Anonymous • Mar 10, 2023 at 12:19 am
This article displays the myopic and toxic attitude that holds that activists who actually accomplish anything must have compromised their views and “sold out”.
Real people are suffering in the world but people like this columns writer would rather feel good about themselves than accidently be too “neoliberal” by working with the system as it actually exists. There’s not going to be a revolution. Zero percent chance that happens. And if it does happen, its not going to be the kind of revolution you (or I) like!
Anonymous • Mar 10, 2023 at 12:16 am
You can’t have a “difficult conversation about race” if you refuse to hear the “other side” talk. Sorry. Not how that works.
A real “honest conversation about race” involves allowing white people to share their honest, unfiltered feelings. If you bash them all into silence and submission through social pressure, they won’t show up and you won’t have an honest conversation.
Of course its not fair that in an “honest conversation about race” racism would get a platform along with antiracism. But guess what? The world isn’t fair. If you want to do any good in the world you have to accept that. Otherwise, keep engaging in feel-good nonsense like P&P. Keep writing articles every year about why the privileged groups don’t show up.
NOT Kathy from HR • Feb 23, 2023 at 4:49 pm
I have two things I want to say in response to Bex’s section, one short and one long.
1. Sure, Loretta J. Ross’s employer works for large corporations. However, I don’t think we can penalize her for…needing to work for survival? She has bills and bills require money, so she needs to work. However, she’s also an academic and activist who deeply cares about these issues–she’s not Kathy from HR who thinks DEI starts and ends at the article she read in the Wall Street Journal.

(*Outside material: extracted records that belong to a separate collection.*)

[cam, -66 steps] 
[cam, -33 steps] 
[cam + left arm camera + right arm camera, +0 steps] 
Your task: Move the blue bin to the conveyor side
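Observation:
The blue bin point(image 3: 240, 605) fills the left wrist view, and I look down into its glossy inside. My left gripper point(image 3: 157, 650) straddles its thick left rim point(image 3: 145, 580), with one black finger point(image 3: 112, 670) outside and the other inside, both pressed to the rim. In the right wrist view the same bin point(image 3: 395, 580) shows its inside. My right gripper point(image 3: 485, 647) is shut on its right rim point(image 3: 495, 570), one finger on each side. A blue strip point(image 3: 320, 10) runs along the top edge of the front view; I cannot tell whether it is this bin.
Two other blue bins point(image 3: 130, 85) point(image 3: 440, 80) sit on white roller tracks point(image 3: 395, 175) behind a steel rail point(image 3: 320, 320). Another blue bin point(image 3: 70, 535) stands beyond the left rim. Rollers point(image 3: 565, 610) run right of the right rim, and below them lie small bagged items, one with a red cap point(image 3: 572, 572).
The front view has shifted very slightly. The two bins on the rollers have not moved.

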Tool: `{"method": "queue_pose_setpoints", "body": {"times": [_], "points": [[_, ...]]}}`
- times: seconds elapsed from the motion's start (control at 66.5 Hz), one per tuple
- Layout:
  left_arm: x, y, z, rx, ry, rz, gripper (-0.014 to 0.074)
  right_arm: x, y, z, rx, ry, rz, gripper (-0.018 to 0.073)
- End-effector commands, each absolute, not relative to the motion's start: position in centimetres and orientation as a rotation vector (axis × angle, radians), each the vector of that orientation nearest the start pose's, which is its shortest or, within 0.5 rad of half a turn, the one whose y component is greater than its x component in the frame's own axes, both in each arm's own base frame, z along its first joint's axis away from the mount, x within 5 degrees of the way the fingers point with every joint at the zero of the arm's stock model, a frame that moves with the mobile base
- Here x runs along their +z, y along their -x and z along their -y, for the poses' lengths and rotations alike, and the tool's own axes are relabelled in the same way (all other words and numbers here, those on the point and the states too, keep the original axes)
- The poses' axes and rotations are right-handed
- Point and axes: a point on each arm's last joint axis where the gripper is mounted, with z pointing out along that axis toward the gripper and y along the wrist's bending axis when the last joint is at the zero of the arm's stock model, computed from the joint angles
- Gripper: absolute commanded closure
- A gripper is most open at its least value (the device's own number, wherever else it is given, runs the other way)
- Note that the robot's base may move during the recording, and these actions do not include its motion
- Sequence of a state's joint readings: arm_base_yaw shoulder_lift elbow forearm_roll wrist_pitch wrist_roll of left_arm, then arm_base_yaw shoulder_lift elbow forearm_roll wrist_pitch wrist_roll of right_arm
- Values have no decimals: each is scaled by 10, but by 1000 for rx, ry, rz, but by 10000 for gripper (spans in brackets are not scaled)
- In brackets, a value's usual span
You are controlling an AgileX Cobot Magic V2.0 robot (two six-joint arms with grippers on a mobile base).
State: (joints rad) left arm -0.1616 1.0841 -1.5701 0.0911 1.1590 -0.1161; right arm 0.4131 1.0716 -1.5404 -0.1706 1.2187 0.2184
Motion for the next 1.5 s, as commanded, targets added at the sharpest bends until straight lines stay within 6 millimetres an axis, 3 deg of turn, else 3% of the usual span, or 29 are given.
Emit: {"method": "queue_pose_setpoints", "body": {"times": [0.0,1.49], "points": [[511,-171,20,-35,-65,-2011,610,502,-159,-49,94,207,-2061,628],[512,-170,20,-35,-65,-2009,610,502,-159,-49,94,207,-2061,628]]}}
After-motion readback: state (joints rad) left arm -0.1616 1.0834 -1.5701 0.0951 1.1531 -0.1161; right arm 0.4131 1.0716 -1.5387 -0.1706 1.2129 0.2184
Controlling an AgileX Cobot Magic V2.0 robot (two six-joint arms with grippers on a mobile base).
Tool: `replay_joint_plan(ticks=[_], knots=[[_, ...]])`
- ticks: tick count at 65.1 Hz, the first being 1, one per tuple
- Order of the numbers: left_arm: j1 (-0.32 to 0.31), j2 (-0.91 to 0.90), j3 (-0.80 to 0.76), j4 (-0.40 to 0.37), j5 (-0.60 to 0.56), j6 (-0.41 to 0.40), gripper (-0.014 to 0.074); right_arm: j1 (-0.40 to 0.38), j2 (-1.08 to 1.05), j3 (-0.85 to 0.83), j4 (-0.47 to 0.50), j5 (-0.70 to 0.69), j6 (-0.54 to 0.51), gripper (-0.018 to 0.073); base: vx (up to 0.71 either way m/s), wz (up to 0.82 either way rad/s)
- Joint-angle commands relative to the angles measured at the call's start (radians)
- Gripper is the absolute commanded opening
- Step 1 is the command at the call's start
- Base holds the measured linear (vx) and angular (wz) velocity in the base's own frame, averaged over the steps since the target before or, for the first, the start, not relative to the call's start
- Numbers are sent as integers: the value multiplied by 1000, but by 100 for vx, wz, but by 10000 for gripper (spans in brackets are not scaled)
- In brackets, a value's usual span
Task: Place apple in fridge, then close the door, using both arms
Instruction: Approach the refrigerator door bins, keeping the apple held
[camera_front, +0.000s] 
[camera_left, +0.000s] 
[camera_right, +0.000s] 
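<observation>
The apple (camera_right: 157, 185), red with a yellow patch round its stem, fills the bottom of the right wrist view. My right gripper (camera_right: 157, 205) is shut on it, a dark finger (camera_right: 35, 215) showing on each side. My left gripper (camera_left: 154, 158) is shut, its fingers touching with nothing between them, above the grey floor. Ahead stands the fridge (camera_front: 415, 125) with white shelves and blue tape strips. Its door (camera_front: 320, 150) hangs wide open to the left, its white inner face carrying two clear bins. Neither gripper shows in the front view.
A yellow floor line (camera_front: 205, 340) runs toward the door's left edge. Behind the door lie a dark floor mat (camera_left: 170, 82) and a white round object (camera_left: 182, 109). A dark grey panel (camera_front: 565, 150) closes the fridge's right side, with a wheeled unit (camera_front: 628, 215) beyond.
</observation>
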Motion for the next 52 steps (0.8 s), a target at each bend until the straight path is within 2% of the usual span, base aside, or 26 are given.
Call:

2. Every P&P session I’ve attended, both this year and the two years prior, featured students speaking from personal experience and sharing their perspectives, research, or causes. I know the event is far from perfect, but I like to think of it as solidarity-building between us students. Obviously, it’s something that can be good publicity for the college and that can bring tuition dollars–I mean students–but dismissing it outright seems misguided. At least to me, there didn’t seem to be corporate language about “treating everyone equally” or “respecting differences” (that’s what I imagine when I think of corporate DEI, I’m sure there are better examples). Instead, I heard people thinking about radical changes that could happen to the school and community: fighting ableist requirements, transnational solidarity, and more.
I don’t mean to be bootlicking on Whitman’s perfect and almighty environment, but I think the effort’s there, and the corporatism isn’t.